» **Task item**
Your response should consist of every line below, reproduced without alteration.

» **Raw data**
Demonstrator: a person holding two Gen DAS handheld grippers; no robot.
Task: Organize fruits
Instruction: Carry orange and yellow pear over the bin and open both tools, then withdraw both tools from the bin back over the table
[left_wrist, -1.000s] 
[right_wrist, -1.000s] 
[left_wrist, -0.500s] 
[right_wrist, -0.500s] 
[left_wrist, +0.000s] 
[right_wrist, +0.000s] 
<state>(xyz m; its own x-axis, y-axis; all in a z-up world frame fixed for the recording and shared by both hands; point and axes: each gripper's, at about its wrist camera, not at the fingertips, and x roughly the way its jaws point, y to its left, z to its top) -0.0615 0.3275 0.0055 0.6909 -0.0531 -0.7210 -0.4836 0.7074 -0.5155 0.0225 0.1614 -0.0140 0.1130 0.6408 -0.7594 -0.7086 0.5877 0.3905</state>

» **Worked solution**
Demonstrator: a person holding two Gen DAS handheld grippers; no robot.
Task: Organize fruits
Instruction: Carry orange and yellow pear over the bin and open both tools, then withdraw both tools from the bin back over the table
[left_wrist, -1.000s] 
[right_wrist, -1.000s] 
[left_wrist, -0.500s] 
[right_wrist, -0.500s] 
[left_wrist, +0.000s] 
[right_wrist, +0.000s] 
<state>(xyz m; its own x-axis, y-axis; all in a z-up world frame fixed for the recording and shared by both hands; point and axes: each gripper's, at about its wrist camera, not at the fingertips, and x roughly the way its jaws point, y to its left, z to its top) -0.0615 0.3275 0.0055 0.6909 -0.0531 -0.7210 -0.4836 0.7074 -0.5155 0.0225 0.1614 -0.0140 0.1130 0.6408 -0.7594 -0.7086 0.5877 0.3905</state>

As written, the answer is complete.